Movie Review- Coach Carter
If you are looking for films to watch during Black History Month, you may want to revisit an older classic: Coach Carter. The film is based off of a true story about Coach Ken Carter who made headlines in 1999 for suspending players on his undefeated basketball team for not keeping up with their academic commitments.
This is a powerful movie about a man coaching at his old high school, which is currently filled with failing students, drugs, and gangs. In this movie, coach Kenny Ray Carter teaches young men on the basketball team to not only to become a great athletic team, but to become great men and students. Coach Carter’s main goal is to set his team up for success in their life after college. The school in the film, Richmond High, is known for being a very poorly funded school with a 50 percent graduation rate. Most of those graduates are women.
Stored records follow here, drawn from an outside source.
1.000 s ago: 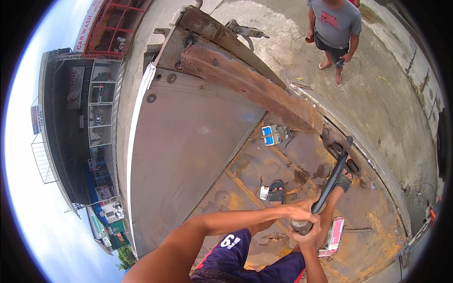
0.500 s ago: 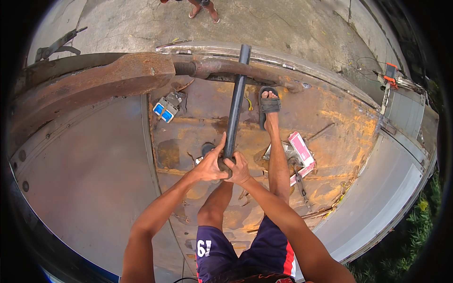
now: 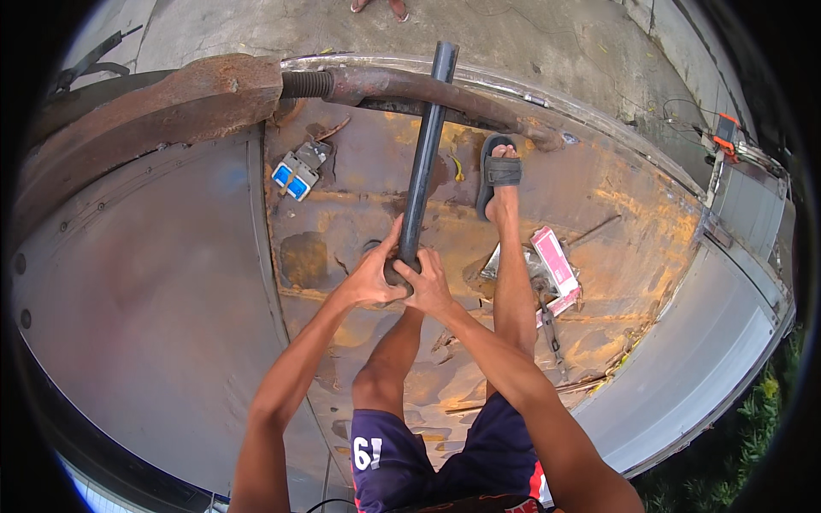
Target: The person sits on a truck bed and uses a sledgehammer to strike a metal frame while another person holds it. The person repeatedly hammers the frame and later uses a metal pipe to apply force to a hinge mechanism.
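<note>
A long black pipe point(image 3: 422, 171) slants away from me, its far end crossing above a rusty rod point(image 3: 385, 87). At its near end, a dark rounded piece point(image 3: 398, 272) sits between my hands; what it is, I cannot make out. My left hand point(image 3: 373, 275) grips this end from the left, its index finger stretched along the pipe. From the right, my right hand point(image 3: 430, 287) closes on the same end, thumb laid across the dark piece. The fingers beneath are partly hidden.
A rusty beam point(image 3: 171, 111) with a threaded section point(image 3: 306, 85) spans the far left. On the rusty metal floor point(image 3: 599, 197) lie a grey-and-blue block point(image 3: 296, 178), a pink-and-white box point(image 3: 554, 259) and a chain point(image 3: 552, 333). Grey panels flank both sides. A person's feet point(image 3: 380, 7) show beyond.
The view has shifted slightly, so the beam and pipe sit higher in the picture. Both hands keep their hold on the pipe's near end.
</note>
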Demonstrator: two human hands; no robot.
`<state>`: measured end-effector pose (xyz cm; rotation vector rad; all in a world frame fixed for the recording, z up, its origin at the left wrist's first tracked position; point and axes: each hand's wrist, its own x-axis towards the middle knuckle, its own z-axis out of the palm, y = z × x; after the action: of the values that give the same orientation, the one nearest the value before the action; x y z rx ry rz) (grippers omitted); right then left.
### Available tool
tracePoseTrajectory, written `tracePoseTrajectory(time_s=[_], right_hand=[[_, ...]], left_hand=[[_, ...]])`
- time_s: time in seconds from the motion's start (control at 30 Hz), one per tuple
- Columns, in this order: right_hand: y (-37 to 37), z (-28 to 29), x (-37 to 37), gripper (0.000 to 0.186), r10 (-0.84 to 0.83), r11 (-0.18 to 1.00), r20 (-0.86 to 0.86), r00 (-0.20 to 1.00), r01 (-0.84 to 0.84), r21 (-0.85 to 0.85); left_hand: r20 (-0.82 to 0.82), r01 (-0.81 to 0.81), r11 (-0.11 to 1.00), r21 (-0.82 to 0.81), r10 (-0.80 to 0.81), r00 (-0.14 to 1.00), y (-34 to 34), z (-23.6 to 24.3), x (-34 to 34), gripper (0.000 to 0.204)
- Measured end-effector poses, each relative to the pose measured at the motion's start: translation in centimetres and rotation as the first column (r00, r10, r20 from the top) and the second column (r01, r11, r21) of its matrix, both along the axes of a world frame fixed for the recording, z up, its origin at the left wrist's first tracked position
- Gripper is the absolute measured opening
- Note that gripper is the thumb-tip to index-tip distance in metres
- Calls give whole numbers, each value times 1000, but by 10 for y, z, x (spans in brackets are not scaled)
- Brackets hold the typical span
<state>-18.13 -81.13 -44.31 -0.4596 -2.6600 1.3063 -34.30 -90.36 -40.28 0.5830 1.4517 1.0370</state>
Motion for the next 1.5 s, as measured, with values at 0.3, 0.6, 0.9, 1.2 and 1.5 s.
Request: tracePoseTrajectory(time_s=[0.3,0.6,0.9,1.2,1.5], right_hand=[[30,195,81,75,190,952,329,925,-93,-290],[117,280,47,82,444,853,442,779,-218,-473],[116,169,-42,82,544,821,602,584,-519,-238],[46,-7,-73,80,384,736,774,503,-673,71],[-1,-166,-26,76,292,642,819,494,-735,215]], left_hand=[[295,-29,993,-115,62,953,-2,151,81,119],[547,-248,841,-481,509,665,49,227,105,96],[162,-694,253,-675,967,195,29,157,112,66],[-44,-777,58,-627,993,110,-58,116,217,53],[150,-730,348,-589,934,325,-87,77,188,49]])
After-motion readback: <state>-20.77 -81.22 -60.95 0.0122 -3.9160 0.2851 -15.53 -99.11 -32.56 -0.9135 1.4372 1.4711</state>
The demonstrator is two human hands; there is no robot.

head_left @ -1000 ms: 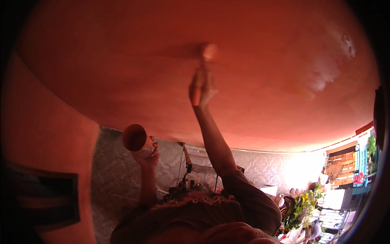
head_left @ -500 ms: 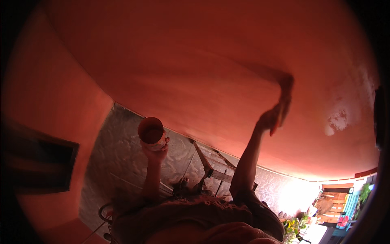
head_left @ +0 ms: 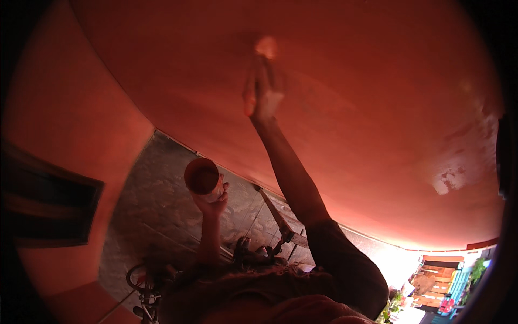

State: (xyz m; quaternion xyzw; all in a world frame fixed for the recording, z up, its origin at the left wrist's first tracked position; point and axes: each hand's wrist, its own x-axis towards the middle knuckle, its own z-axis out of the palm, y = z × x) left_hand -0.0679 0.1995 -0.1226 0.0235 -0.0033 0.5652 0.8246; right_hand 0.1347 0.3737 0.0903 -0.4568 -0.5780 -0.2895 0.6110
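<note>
Low at centre-left, my left hand point(head_left: 212, 204) is wrapped round a round, open-topped paint can point(head_left: 203, 177). The can's mouth faces up, and its inside is dark and reddish. My right arm reaches up and forward to the red wall point(head_left: 345, 119). At its end, my right hand point(head_left: 264, 97) is closed round what looks like a paintbrush point(head_left: 266, 48). Motion smears the hand and brush. The brush's pale tip is at the wall surface, but its handle is mostly hidden by my fingers.
A wet, shiny patch point(head_left: 449, 175) shows on the wall at right. A wooden frame point(head_left: 280, 218) stands low by the wall's base on the grey patterned floor point(head_left: 162, 189). At left is a dark recessed opening point(head_left: 54, 202); a bicycle-like wheel point(head_left: 137, 278) is below.
My right hand and the brush have swept left and up across the wall, from the right side to the upper middle. The left hand and paint can have barely moved.
</note>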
Through this, Coach Carter realized that something needed to be changed, so he decides to implement a contract for his players that gave them athletic and academic requirements that would set them up to graduate and get a chance at life ahead of high school.
At first, the players were unsatisfied with Carter’s philosophy, and some even went as far as leaving the team because they did not want to comply with the new rules. The players that stayed or came back, however, worked hard in and out of the school to excel through Coach Carter’s philosophy. They turned from a bunch of young men who wouldn’t listen during practice, to devoted and hardworking student athletes, which set them up for the possibility of academic and athletic success after high school.
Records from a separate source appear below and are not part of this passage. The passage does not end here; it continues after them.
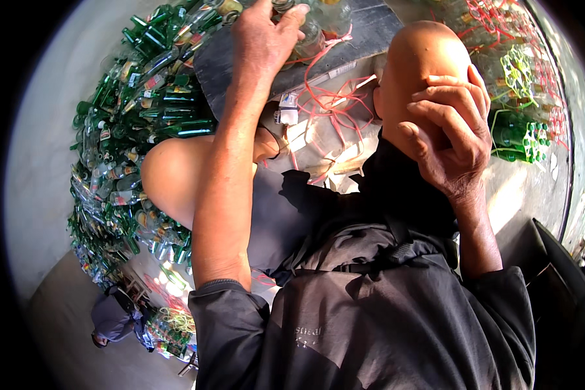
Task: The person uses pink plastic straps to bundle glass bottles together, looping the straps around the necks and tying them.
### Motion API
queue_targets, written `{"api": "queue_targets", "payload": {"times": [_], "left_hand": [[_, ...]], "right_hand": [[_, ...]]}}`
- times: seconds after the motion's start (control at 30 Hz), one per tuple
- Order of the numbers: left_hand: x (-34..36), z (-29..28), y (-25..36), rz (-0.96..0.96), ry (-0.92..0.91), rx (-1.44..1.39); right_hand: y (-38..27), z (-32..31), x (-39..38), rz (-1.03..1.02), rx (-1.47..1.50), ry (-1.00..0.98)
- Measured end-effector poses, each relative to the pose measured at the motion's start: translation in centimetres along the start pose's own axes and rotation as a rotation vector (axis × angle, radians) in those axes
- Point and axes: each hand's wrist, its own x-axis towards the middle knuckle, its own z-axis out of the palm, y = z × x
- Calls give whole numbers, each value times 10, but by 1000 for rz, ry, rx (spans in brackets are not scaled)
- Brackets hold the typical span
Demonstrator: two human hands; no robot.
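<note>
At the top of the head view my left hand (261, 32) is closed around the top of a clear glass bottle (311, 40), its fingers partly cut off by the picture's edge. The bottle stands with other clear bottles on a dark board (370, 32). My right hand (452, 123) lies on my bent right knee, with its fingers apart and nothing in it. Loose red plastic strapping (335, 104) trails from the board down to the floor between my legs.
A large heap of green and clear bottles (120, 156) lies on my left. Bundles of bottles tied with red and yellow-green strapping (517, 71) stand on the right, with green bottles (517, 136) beside them. A small white-and-blue pack (286, 109) is near the board. Another person (114, 315) is at lower left.
</note>
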Motion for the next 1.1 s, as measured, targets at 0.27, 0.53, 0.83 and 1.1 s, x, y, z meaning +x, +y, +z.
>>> {"api": "queue_targets", "payload": {"times": [0.27,0.53,0.83,1.1], "left_hand": [[4,-4,7,-62,-55,-21],[-1,-4,5,-56,10,-46],[-8,21,-7,-10,187,143],[-12,31,-9,-49,258,122]], "right_hand": [[-2,7,5,-21,8,-1],[-1,-1,5,14,46,-65],[4,-4,4,60,7,-73],[5,-2,3,74,-38,-71]]}}
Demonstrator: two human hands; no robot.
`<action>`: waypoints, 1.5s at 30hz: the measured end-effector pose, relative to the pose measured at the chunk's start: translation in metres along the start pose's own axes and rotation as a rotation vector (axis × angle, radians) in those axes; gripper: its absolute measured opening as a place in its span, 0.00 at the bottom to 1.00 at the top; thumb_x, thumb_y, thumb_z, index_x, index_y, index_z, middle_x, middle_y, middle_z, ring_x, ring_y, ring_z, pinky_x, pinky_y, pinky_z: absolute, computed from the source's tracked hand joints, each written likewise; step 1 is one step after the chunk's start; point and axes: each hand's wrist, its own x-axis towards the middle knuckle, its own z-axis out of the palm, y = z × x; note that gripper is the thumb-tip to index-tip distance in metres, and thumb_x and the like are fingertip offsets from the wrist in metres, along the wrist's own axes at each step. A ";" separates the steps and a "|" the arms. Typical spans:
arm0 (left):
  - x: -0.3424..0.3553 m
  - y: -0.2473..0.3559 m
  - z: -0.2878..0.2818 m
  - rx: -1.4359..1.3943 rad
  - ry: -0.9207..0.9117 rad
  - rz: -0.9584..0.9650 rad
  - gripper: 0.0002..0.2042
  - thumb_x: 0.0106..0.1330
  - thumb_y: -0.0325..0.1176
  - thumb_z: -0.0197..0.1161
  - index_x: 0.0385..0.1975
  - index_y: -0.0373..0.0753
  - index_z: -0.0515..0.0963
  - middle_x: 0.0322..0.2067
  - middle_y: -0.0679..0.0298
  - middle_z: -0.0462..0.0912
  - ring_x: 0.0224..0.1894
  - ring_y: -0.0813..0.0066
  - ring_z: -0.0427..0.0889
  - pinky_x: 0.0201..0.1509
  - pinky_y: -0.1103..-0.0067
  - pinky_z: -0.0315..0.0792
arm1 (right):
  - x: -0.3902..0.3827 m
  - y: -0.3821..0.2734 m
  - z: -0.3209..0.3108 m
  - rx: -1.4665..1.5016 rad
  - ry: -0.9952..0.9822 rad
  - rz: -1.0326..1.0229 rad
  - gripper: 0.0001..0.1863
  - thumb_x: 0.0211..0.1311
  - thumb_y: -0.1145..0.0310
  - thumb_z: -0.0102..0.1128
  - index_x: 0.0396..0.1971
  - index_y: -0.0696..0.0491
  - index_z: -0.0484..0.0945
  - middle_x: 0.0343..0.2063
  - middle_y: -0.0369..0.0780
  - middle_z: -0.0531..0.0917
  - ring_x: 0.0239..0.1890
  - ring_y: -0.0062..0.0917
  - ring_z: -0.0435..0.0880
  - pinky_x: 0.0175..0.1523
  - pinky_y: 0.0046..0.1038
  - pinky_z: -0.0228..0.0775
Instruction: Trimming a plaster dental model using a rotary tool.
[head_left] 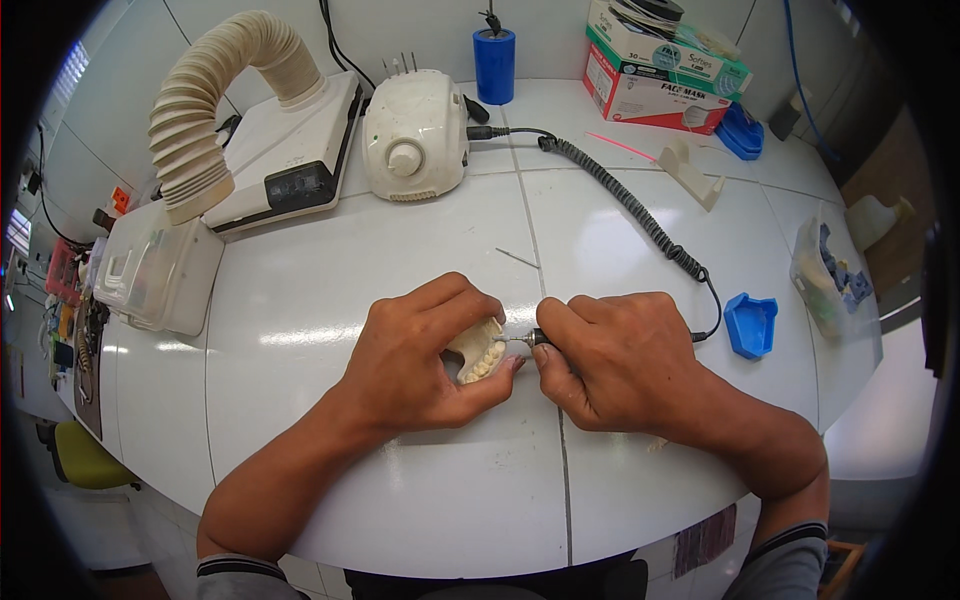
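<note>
Between the thumb and fingers of my left hand (pixel 425 350) is a cream dental cast (pixel 482 362) with a row of teeth along its side. Wrapped round a dark rotary handpiece (pixel 538 338) is my right hand (pixel 625 360), thumb and forefinger near its front end. The thin metal bur (pixel 512 339) at its tip points left and reaches the cast's edge; whether it touches, I cannot tell. A coiled black cord (pixel 640 210) runs from the handpiece to a white control box (pixel 415 135) at the back.
Back left stands a white dust extractor (pixel 290 160) with a ribbed hose (pixel 185 120). A loose bur (pixel 517 258) lies beyond my hands. To the right are a blue tray (pixel 750 325) and a plastic bag (pixel 825 270); mask boxes (pixel 650 85) and a blue cylinder (pixel 494 68) stand behind.
</note>
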 end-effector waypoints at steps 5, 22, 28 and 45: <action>0.000 0.001 -0.001 -0.006 0.001 -0.007 0.17 0.52 0.35 0.79 0.39 0.33 0.86 0.32 0.58 0.84 0.29 0.64 0.86 0.32 0.73 0.79 | 0.000 0.000 0.000 0.005 -0.001 -0.001 0.12 0.69 0.61 0.62 0.30 0.52 0.78 0.16 0.39 0.80 0.14 0.38 0.81 0.21 0.40 0.71; 0.001 0.000 0.000 -0.019 0.011 -0.007 0.17 0.51 0.35 0.79 0.38 0.33 0.86 0.31 0.58 0.84 0.28 0.63 0.85 0.33 0.73 0.78 | 0.000 0.001 0.001 0.001 0.009 0.005 0.11 0.68 0.61 0.63 0.29 0.52 0.77 0.14 0.39 0.80 0.13 0.37 0.80 0.20 0.40 0.70; 0.001 0.001 0.000 -0.024 0.004 -0.033 0.17 0.51 0.35 0.79 0.37 0.33 0.86 0.31 0.58 0.84 0.29 0.63 0.85 0.33 0.72 0.78 | 0.001 0.001 0.000 0.008 0.014 -0.005 0.12 0.69 0.61 0.63 0.29 0.52 0.78 0.15 0.40 0.80 0.13 0.38 0.80 0.20 0.40 0.70; 0.001 0.001 -0.001 -0.020 0.001 -0.029 0.17 0.51 0.35 0.79 0.37 0.32 0.86 0.30 0.58 0.84 0.28 0.63 0.85 0.33 0.72 0.78 | 0.000 0.002 0.003 0.008 0.031 -0.004 0.12 0.68 0.61 0.63 0.29 0.52 0.77 0.14 0.40 0.79 0.12 0.37 0.79 0.19 0.40 0.69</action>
In the last game of their year, the team was in the first round of the playoffs, playing the best team in the state. They lost on a buzzer-beater finish. The players were devastated heading back to the locker room. Coach Carter entered the locker room shortly after in a calm manner, despite their season ending. In the the talk with the team he famously said, “What you achieved goes way beyond the win-loss column or what will be written on the front page of the sports column. What you achieved is that ever-elusive victory within.” Through this, he meant that his players learned how to become students, athletes, and well-respected men in the world. The players held their heads high realizing that they did create something special. Most people from this team went on to play college basketball and some earned degrees from their colleges. This shows how these kids changed their life around drastically.
This movie received many high-achieving awards, showing the impact that it had on the community. This taught kids who live in impoverished areas with minimal opportunities that there is still a way out, to change and become better than you ever imagined.
The film ends with the uplifting moral that even in difficult situation, there is always a way if you are willing to try.